● **INSTRUCTIONS FOR THE TASK**
Each line from the top of the listing down to and including the line with "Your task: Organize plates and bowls" must be duplicated exactly; pictures are to be skipped.

● **DATA EXTRACT**
________
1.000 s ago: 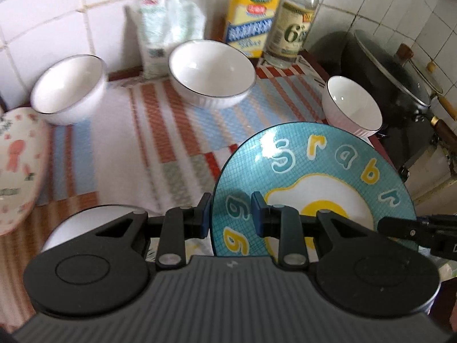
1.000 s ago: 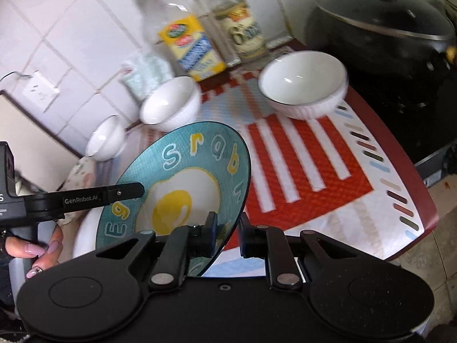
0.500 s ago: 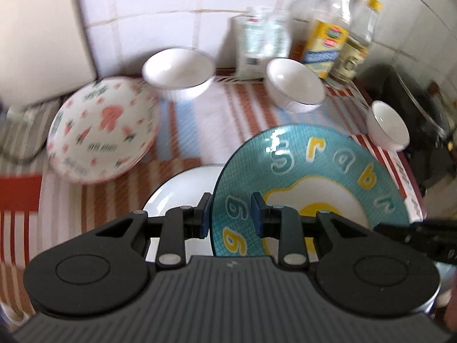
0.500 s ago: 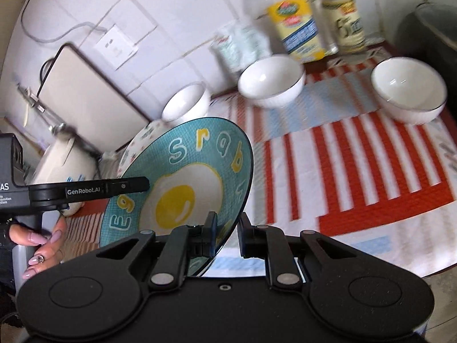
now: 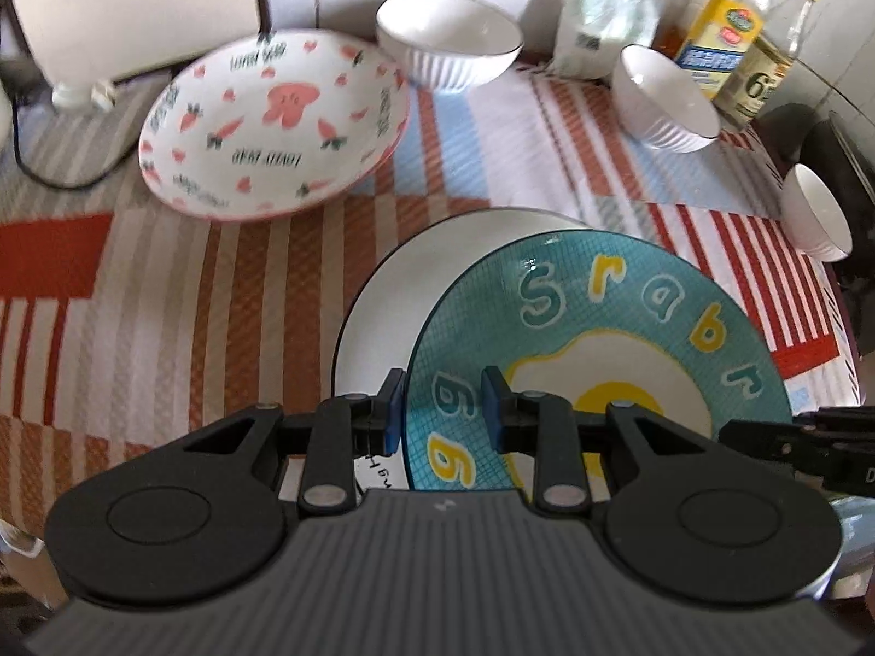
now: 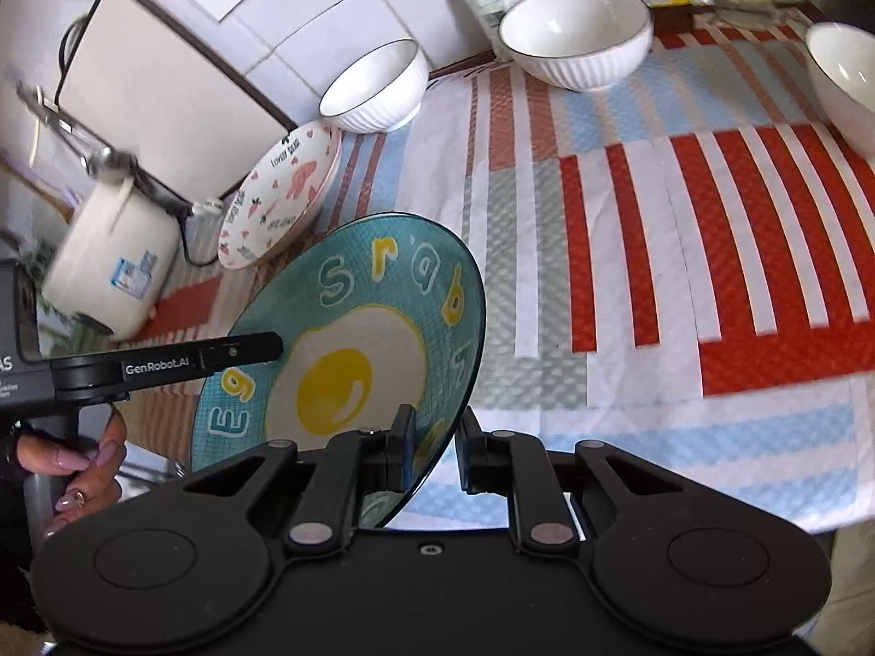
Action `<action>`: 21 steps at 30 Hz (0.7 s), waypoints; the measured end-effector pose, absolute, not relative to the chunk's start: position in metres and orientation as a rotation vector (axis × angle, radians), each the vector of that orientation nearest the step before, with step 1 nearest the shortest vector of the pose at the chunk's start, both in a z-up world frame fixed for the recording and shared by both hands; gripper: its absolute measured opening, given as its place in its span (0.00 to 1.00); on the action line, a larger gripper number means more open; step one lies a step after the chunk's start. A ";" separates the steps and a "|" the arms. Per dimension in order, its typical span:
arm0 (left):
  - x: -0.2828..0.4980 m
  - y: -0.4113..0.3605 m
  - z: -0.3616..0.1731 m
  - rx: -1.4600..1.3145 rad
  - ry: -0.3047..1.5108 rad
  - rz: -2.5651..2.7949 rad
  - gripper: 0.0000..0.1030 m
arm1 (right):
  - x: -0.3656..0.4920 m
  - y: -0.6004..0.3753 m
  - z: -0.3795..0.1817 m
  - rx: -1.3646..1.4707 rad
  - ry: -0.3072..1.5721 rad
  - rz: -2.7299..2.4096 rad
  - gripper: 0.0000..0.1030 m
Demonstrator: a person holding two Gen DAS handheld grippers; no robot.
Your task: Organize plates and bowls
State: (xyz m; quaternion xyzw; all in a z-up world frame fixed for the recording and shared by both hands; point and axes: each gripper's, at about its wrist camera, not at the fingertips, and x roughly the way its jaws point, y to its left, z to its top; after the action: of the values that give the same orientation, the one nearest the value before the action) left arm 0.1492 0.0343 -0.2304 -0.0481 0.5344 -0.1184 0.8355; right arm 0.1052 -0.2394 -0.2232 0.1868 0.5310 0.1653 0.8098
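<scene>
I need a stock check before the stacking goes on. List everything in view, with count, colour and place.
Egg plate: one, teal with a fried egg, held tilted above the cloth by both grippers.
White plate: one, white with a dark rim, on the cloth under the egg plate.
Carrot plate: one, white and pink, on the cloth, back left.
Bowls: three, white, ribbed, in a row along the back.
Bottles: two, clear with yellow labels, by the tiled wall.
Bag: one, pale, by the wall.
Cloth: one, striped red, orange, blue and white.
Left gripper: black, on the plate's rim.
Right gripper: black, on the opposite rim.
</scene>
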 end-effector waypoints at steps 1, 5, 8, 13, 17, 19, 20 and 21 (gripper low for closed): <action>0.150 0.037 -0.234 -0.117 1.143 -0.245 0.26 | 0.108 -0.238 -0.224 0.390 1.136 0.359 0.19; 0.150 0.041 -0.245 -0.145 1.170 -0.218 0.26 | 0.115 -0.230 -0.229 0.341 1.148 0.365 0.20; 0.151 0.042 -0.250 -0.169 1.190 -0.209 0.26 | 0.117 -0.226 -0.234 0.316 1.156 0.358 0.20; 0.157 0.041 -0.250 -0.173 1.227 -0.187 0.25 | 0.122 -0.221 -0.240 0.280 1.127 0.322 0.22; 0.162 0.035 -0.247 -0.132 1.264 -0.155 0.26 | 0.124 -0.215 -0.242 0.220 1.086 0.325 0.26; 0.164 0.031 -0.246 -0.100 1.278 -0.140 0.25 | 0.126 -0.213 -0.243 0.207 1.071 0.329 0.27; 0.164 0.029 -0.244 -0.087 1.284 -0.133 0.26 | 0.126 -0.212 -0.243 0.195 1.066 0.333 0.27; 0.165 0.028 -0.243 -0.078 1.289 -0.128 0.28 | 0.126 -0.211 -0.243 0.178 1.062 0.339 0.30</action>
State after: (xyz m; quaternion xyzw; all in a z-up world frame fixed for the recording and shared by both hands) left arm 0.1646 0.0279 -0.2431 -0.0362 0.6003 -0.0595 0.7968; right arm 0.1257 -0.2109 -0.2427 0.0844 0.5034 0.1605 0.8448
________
● **SOLUTION TO THE EXERCISE**
1.000 s ago: 
1.000 s ago: 
0.500 s ago: 
0.500 s ago: 
now: 
now: 
Action `<action>`: 21 steps at 30 Hz (0.7 s), waypoints; the measured end-effector pose, absolute, not relative to the chunk's start: position in metres and orientation as a rotation vector (axis × angle, radians), each the vector of that orientation nearest the step before, with step 1 nearest the shortest vector of the pose at the chunk's start, both in a z-up world frame fixed for the recording and shared by both hands; gripper: its absolute measured opening, given as its place in its span (0.00 to 1.00); on the action line, a larger gripper number means more open; step one lies a step after the chunk's start. A ";" separates the steps and a "|" the arms. Per dimension in order, its typical span:
arm0 (left):
  - x: -0.2828..0.4980 m
  - y: -0.4113..0.3605 m
  - z: -0.3616..0.1731 m
  - rx: -1.4600..1.3145 rad
  - ry: -0.3047..1.5108 rad
  - rz: -2.5651..2.7949 rad
  - gripper: 0.0000..0.1030 m
arm1 (right):
  - x: -0.3656..0.4920 m
  - y: -0.6004..0.3753 m
  - z: -0.3795..0.1817 m
  - rx: -1.3646..1.4707 rad
  - ry: -0.3072..1.5721 rad
  - rz: -2.7299..2.4096 rad
  - gripper: 0.0000..0.1030 m
Demonstrator: a person holding two Gen DAS handheld grippers; no robot.
Your task: Organize plates and bowls

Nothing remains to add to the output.